* _EXERCISE GOAL_
Could you return all of the data exactly as given?

* _DATA SHOWN_
+ + + +

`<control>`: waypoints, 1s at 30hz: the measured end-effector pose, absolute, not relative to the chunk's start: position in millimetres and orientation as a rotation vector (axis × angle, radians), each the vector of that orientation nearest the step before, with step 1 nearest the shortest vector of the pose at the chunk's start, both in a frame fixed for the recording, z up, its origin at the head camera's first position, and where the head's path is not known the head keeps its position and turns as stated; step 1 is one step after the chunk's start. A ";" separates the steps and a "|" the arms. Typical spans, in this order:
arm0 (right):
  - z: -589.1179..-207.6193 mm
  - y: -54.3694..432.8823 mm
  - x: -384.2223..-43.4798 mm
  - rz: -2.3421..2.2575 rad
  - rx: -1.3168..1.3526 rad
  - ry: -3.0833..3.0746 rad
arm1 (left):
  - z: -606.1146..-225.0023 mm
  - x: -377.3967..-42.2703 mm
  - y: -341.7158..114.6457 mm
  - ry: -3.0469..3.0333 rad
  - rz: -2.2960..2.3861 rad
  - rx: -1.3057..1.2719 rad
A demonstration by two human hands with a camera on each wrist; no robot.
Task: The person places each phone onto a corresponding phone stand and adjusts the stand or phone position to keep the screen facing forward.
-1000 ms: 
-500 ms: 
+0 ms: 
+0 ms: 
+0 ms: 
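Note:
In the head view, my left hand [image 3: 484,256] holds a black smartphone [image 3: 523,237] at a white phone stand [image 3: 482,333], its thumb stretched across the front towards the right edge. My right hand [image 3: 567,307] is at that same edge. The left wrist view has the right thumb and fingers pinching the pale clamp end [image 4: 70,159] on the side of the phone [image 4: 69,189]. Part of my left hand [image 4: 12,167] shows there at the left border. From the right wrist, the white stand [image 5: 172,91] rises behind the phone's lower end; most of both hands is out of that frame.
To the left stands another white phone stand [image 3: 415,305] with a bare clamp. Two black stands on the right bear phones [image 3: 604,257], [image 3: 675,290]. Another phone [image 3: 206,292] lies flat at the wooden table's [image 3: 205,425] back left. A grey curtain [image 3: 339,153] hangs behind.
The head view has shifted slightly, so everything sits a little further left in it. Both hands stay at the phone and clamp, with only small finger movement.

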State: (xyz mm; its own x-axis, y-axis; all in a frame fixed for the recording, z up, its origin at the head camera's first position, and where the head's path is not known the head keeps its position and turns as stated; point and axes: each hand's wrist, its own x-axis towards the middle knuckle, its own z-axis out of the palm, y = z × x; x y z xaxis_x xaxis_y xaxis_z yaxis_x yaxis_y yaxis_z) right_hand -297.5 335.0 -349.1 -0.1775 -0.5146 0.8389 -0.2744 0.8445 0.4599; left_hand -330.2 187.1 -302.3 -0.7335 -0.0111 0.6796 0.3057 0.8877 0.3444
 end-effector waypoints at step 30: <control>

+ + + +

* _FINISHED EXERCISE_
`<control>`: waypoints, 1s at 30hz: the measured end-effector pose, absolute, not relative to the chunk's start: position in millimetres and orientation as a rotation vector (axis × angle, radians), each the vector of that orientation nearest the step before, with step 1 nearest the shortest vector of the pose at the chunk's start, both in a frame fixed for the recording, z up, its origin at the head camera's first position, and where the head's path is not known the head keeps its position and turns as stated; step 1 is one step after the chunk's start. A ";" separates the steps and a "|" the arms. Typical spans, in this order:
arm0 (right):
  - z: -589.1179..-207.6193 mm
  - y: -54.3694..432.8823 mm
  - x: -384.2223..-43.4798 mm
  - rz: -2.3421..2.2575 rad
  - rx: -1.3168..1.3526 rad
  - ry: -3.0833..3.0746 rad
arm1 (left):
  - z: -606.1146..-225.0023 mm
  - x: -377.3967..-42.2703 mm
  - y: -341.7158..114.6457 mm
  - ry: -3.0469..3.0333 rad
  - rz: -2.2960..2.3861 rad
  - rx: -1.3057..1.2719 rad
A demonstration by two human hands with a camera on each wrist; no robot.
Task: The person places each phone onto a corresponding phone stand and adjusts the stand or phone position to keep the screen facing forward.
-1000 ms: 
-500 ms: 
+0 ms: 
+0 ms: 
+0 ms: 
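Note:
In the head view, my left hand [image 3: 484,256] holds a black smartphone [image 3: 523,237] at a white phone stand [image 3: 482,333], its thumb stretched across the front towards the right edge. My right hand [image 3: 567,307] is at that same edge. The left wrist view has the right thumb and fingers pinching the pale clamp end [image 4: 70,159] on the side of the phone [image 4: 69,189]. Part of my left hand [image 4: 12,167] shows there at the left border. From the right wrist, the white stand [image 5: 172,91] rises behind the phone's lower end; most of both hands is out of that frame.
To the left stands another white phone stand [image 3: 415,305] with a bare clamp. Two black stands on the right bear phones [image 3: 604,257], [image 3: 675,290]. Another phone [image 3: 206,292] lies flat at the wooden table's [image 3: 205,425] back left. A grey curtain [image 3: 339,153] hangs behind.
The head view has shifted slightly, so everything sits a little further left in it. Both hands stay at the phone and clamp, with only small finger movement.
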
State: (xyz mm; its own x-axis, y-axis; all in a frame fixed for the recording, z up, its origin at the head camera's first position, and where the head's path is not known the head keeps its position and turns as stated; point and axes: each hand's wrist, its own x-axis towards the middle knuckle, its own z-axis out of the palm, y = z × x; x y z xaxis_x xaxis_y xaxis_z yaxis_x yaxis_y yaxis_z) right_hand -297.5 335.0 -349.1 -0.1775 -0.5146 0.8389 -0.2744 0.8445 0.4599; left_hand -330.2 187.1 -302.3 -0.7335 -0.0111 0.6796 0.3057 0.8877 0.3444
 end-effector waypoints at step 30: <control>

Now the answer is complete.